Recombinant Bacillus cereus Succinyl-CoA ligase [ADP-forming] subunit beta (sucC)

What is Bacillus cereus Succinyl-CoA ligase [ADP-forming] subunit beta (sucC) and what is its primary function?

Bacillus cereus Succinyl-CoA ligase [ADP-forming] subunit beta (sucC) is a critical component of the Krebs cycle (TCA cycle). This enzyme, also known as BCQ_3621, EC 6.2.1.5, or Succinyl-CoA synthetase subunit beta (SCS-beta), catalyzes the reversible conversion of succinyl-CoA to succinate with concomitant synthesis of ATP via substrate-level phosphorylation .
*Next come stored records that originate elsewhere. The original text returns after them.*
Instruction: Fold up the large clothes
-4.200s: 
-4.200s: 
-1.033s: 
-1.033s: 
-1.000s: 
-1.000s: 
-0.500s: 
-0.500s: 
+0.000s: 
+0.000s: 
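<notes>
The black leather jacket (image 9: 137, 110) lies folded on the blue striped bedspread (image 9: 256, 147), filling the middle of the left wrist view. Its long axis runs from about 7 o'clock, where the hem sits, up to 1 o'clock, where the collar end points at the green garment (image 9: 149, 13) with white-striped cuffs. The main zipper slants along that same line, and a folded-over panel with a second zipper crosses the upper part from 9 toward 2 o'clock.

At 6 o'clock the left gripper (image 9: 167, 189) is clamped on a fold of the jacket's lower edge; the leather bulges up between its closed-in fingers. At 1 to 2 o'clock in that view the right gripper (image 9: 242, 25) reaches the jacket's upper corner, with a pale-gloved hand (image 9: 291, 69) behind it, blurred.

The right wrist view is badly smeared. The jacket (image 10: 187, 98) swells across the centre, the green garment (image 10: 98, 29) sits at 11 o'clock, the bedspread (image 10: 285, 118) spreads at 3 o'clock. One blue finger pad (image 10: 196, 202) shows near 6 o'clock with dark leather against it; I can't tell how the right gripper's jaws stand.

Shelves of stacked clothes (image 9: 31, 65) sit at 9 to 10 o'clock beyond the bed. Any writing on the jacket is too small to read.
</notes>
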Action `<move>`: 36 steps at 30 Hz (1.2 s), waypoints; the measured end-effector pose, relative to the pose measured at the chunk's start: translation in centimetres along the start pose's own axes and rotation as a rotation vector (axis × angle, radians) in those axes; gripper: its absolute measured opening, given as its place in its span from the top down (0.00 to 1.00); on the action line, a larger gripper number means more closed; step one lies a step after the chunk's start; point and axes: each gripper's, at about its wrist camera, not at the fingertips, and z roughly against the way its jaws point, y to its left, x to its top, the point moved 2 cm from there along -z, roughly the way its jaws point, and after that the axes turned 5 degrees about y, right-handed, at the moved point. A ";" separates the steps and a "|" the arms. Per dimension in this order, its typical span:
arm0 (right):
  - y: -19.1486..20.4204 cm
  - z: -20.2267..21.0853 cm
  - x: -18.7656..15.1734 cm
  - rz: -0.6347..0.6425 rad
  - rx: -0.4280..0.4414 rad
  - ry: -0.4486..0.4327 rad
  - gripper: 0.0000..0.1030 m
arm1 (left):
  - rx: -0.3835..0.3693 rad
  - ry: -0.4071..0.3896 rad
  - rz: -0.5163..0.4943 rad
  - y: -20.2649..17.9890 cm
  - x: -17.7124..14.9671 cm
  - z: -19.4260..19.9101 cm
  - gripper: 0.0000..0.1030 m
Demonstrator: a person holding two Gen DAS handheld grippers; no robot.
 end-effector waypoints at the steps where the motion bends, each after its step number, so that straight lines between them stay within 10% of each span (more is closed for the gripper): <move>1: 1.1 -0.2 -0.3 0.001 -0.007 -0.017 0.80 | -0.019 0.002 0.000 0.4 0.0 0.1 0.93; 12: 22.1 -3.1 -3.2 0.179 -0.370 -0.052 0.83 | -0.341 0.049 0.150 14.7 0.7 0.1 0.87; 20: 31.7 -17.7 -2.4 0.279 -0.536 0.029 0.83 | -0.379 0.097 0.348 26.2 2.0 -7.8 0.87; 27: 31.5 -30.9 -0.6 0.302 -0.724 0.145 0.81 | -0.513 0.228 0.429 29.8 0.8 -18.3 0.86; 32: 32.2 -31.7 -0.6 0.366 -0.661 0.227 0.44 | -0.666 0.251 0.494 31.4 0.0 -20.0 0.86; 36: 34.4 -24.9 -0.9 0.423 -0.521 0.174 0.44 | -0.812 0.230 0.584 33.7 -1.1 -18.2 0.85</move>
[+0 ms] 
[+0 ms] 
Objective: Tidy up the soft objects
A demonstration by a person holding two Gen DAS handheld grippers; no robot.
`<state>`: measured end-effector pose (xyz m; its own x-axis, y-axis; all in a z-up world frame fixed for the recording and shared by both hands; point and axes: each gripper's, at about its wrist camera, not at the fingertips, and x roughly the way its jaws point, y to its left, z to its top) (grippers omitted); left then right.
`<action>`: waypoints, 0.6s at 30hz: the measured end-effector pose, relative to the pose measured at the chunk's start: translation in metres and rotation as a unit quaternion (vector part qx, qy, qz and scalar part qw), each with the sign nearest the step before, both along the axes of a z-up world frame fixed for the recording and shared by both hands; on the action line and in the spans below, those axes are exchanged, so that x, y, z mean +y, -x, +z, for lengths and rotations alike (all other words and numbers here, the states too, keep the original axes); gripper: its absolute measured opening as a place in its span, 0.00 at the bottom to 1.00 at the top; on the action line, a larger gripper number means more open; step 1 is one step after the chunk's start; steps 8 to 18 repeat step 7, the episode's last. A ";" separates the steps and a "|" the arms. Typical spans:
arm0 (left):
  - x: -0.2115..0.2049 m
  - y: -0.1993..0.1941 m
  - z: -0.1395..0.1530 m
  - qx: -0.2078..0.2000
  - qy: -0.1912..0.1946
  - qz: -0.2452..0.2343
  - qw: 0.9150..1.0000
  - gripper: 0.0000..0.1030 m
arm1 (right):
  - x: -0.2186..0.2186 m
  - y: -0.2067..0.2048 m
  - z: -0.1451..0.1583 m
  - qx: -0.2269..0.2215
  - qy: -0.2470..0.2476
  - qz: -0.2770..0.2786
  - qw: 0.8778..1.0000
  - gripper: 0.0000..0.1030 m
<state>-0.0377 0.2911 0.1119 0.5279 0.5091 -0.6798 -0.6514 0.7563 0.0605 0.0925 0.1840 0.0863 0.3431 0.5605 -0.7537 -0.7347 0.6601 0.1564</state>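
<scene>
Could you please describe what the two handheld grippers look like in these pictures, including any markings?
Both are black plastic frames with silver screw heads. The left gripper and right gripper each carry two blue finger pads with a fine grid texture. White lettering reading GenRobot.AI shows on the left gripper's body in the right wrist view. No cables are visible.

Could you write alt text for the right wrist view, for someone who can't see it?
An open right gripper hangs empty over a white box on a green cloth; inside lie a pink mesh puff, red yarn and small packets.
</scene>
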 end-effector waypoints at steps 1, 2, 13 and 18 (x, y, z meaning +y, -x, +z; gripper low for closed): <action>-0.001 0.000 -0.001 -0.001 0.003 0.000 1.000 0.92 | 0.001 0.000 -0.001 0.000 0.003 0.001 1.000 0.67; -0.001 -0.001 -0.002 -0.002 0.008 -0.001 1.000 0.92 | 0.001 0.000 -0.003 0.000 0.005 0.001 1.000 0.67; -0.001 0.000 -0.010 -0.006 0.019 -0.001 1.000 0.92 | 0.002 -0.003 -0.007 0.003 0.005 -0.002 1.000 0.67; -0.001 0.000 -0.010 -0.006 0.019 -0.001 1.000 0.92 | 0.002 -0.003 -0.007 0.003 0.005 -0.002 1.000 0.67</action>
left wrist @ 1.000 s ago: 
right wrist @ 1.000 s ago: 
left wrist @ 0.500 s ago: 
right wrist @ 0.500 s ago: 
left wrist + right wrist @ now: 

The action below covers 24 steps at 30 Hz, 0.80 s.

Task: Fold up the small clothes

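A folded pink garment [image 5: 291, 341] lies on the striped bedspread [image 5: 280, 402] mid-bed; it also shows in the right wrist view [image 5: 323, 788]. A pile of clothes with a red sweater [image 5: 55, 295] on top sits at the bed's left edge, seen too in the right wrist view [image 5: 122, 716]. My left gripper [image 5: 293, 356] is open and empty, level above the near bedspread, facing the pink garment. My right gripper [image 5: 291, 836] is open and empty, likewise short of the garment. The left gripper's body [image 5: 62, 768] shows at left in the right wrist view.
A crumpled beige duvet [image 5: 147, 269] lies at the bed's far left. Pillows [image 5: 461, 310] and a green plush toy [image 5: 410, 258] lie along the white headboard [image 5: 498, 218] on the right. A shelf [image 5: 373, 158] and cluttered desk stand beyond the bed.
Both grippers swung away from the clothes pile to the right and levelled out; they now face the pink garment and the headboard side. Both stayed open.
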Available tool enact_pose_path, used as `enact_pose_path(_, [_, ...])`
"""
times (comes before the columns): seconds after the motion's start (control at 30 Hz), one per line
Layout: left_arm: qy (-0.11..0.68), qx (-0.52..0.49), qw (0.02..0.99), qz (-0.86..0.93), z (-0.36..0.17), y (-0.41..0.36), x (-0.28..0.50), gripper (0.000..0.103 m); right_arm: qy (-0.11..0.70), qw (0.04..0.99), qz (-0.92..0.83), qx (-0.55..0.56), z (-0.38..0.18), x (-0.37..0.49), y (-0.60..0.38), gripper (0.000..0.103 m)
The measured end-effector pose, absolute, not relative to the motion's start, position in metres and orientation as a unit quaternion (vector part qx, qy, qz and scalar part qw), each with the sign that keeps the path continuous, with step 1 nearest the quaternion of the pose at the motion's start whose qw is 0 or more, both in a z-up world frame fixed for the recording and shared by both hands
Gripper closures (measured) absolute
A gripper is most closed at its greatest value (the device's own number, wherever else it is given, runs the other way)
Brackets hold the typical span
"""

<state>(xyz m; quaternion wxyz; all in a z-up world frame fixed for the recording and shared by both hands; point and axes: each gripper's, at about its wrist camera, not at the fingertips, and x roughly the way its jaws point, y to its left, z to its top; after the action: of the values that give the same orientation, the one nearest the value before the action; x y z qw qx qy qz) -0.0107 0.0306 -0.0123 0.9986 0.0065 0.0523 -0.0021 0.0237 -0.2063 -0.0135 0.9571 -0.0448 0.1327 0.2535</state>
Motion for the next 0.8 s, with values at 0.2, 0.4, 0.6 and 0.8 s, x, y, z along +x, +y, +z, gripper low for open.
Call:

What expression systems are commonly used for recombinant production of Bacillus cereus sucC?

Multiple expression systems have been validated for recombinant production of Bacillus cereus sucC, each with distinct advantages:

For optimal experimental design, researchers should select the expression system based on their specific downstream applications. For basic enzymatic studies, E. coli-derived protein is typically sufficient, while interaction studies may benefit from mammalian expression systems .

How can researchers verify the purity and activity of recombinant Bacillus cereus sucC?

Methodological approach for quality assessment:

• Purity verification: SDS-PAGE analysis with Coomassie staining (target >85% purity). Western blot analysis using anti-sucC antibodies provides specificity confirmation.

• Activity assessment: Measure enzymatic activity through:

  • Spectrophotometric assay tracking the conversion of succinyl-CoA to succinate

  • Coupling with pyruvate kinase and lactate dehydrogenase to monitor ADP production through NADH oxidation

  • Standard assay conditions: 50 mM Tris-HCl (pH 7.4), 10 mM MgCl₂, 0.1 mM succinyl-CoA, 0.5 mM ADP at 37°C

• Structural integrity: Circular dichroism spectroscopy to assess secondary structure integrity compared to native enzyme.

What controls are essential when studying recombinant Bacillus cereus sucC functions?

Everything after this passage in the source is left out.